▸ **TASK ITEM**
Only the lines from the top of the following listing through the line with "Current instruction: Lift" belong in your answer, exactly as written.

▸ **DATASET EXTRACT**
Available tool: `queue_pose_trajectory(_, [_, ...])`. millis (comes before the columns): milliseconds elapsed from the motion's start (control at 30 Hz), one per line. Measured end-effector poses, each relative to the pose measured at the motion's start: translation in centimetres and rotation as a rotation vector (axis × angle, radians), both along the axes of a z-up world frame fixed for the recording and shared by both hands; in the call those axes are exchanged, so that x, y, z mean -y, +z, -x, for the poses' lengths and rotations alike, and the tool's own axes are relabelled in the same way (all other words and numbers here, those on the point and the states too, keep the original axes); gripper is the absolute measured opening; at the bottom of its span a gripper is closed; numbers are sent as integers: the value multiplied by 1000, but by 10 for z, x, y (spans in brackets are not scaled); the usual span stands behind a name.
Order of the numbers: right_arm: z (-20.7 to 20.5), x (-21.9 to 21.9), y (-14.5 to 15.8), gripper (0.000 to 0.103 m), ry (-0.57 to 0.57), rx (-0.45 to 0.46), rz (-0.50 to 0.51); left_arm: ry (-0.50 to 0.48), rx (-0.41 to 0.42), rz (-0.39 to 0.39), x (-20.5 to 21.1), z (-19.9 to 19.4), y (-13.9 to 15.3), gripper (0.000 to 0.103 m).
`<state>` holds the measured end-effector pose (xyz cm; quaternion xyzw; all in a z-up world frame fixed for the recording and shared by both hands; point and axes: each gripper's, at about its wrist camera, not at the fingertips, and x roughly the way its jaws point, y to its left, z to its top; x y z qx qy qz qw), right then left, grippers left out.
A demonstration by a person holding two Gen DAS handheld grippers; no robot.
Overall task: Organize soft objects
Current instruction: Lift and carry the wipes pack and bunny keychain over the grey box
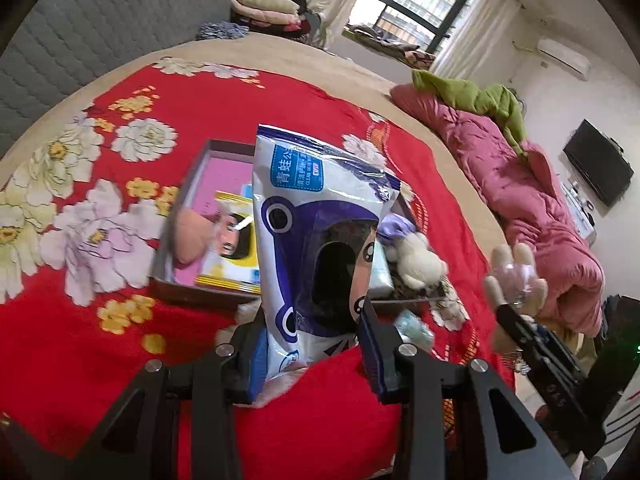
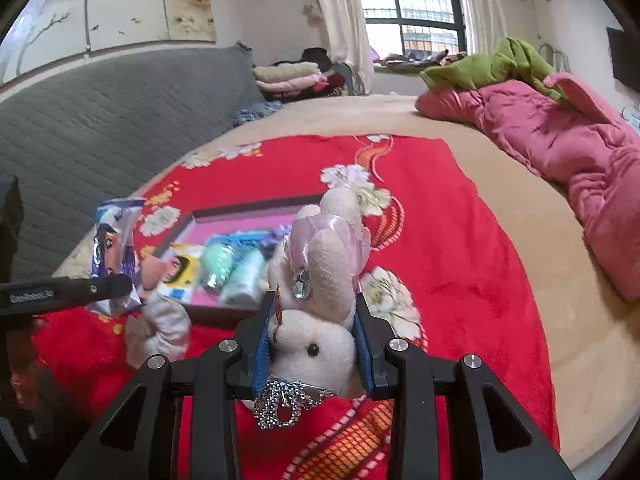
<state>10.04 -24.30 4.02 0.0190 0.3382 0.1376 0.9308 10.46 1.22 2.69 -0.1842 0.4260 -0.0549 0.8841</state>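
I had the left gripper clamped on the upright wipes pack and the right gripper on the plush rabbit, box ahead below both.

Left wrist view rides just behind the left hand-held gripper, angled steeply down over the red floral blanket, box close ahead, window at one o'clock. Right wrist view sits behind the right hand-held gripper, tilted down less, same window at twelve o'clock. Both share the box, the blanket and the pink quilt; each catches the other gripper at its edge.
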Motion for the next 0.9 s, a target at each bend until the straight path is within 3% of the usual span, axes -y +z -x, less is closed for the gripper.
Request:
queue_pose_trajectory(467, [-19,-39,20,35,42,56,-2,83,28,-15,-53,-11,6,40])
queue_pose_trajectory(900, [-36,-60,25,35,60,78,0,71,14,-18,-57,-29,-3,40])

▸ **SOLUTION TO THIS PROBLEM**
Available tool: `queue_pose_trajectory(_, [_, ...])`. millis (comes before the columns): milliseconds elapsed from the motion's start (control at 30 Hz), one per line. Measured end-effector poses, each relative to the pose measured at the motion's start: translation in centimetres and rotation as a rotation vector (axis × angle, radians), both along the axes of a z-up world frame fixed for the recording and shared by both hands; in the call those axes are exchanged, so that x, y, z mean -y, +z, -x, for the poses' lengths and rotations alike, and the tool's own axes are relabelled in the same way (all other words and numbers here, those on the point and the states too, keep the original axes); gripper is the absolute measured opening; at the bottom of its span a gripper is closed; numbers are sent as integers: the value multiplied by 1000, but by 10 for z, x, y (spans in brackets are not scaled); the usual span stands behind a name.
Order of the numbers: right_arm: z (-20.7 to 20.5), x (-21.9 to 21.9), y (-14.5 to 15.8), gripper (0.000 to 0.103 m), ry (-0.57 to 0.57), rx (-0.45 to 0.46), rz (-0.50 to 0.51); left_arm: ry (-0.50 to 0.48), rx (-0.41 to 0.42), rz (-0.39 to 0.39), x (-20.5 to 21.1), z (-19.9 to 19.4), y (-13.9 to 15.3), gripper (0.000 to 0.103 m).
`<state>` holds the measured end-effector pose (xyz cm; quaternion xyzw; all in a z-up world frame fixed for the recording and shared by both hands; point and axes: each gripper's, at about its wrist camera, not at the fingertips, and x roughly the way its jaws point, y to its left, z to its top; x y z qx qy qz qw), right then left, grippers left out.
A demonstration by a person holding two Gen DAS handheld grippers; no robot.
Overall task: Organize soft objects
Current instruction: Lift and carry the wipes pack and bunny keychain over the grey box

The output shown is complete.